David Mackenzie Ogilvy turned a 103 year old yesterday. The
west of the world map is still celebrating his birth anniversary thanks to different time zones.

It's 2:25am in my part of the world and I'm sitting on my bed, typing on this keyboard, wondering what more can I write about perhaps the most written about man in advertising, that the ad enthusiasts after me would like to go back and read.

I was all of 11 when David Ogilvy died. I only got to know about this man 11 years later but what I did know at that tender age of 10+1 was that I loved ads.
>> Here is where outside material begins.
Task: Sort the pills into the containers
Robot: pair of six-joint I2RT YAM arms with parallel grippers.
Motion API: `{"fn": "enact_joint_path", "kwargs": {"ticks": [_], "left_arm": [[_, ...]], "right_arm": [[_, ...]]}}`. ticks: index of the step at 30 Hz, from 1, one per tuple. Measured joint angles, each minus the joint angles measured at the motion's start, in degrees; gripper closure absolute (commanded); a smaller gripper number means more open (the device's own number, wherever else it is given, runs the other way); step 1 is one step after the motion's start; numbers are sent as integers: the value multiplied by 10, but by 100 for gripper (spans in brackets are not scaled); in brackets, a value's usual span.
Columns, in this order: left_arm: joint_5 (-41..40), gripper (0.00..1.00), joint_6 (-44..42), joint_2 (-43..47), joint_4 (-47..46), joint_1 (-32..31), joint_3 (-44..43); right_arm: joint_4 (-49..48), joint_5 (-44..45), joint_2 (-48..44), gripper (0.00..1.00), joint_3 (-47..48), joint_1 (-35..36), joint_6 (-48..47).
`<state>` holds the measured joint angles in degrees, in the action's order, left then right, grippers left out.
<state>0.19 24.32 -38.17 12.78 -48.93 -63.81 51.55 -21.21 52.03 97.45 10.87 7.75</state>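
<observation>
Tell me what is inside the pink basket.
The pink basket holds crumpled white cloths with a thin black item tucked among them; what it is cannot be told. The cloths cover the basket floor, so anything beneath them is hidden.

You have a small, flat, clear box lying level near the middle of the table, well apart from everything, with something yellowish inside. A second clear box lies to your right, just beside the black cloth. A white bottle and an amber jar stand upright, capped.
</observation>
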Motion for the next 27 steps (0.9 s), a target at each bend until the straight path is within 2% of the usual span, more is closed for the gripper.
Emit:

While I've not met this legend ever, I am certain if we'd met 11 years ago, I'd have been able to strike up a decent 30 minute conversation with him. One that both he and I would've remembered for the rest of our lives/afterlives, more for the sheer attempt at expressing oneself in the little English one knew in 5th standard.

Confession of an aspiring Adnerd

To be honest, I feel many other ad caliphs before and after him have created far more memorable 'creative' ads. But there's a reason he outdoes each one of them in my mind. The reason is: Legacy.

There's something about each Ogilvy-ite in the few Ogilvy offices across India (and London) that I've met with, that tells you how exceptionally creative, hard working, and humble those people are. You can contest me on that but I firmly believe David Ogilvy is the strongest dead adman ever. One who made sure his agency grew and yet remain rooted years after his demise.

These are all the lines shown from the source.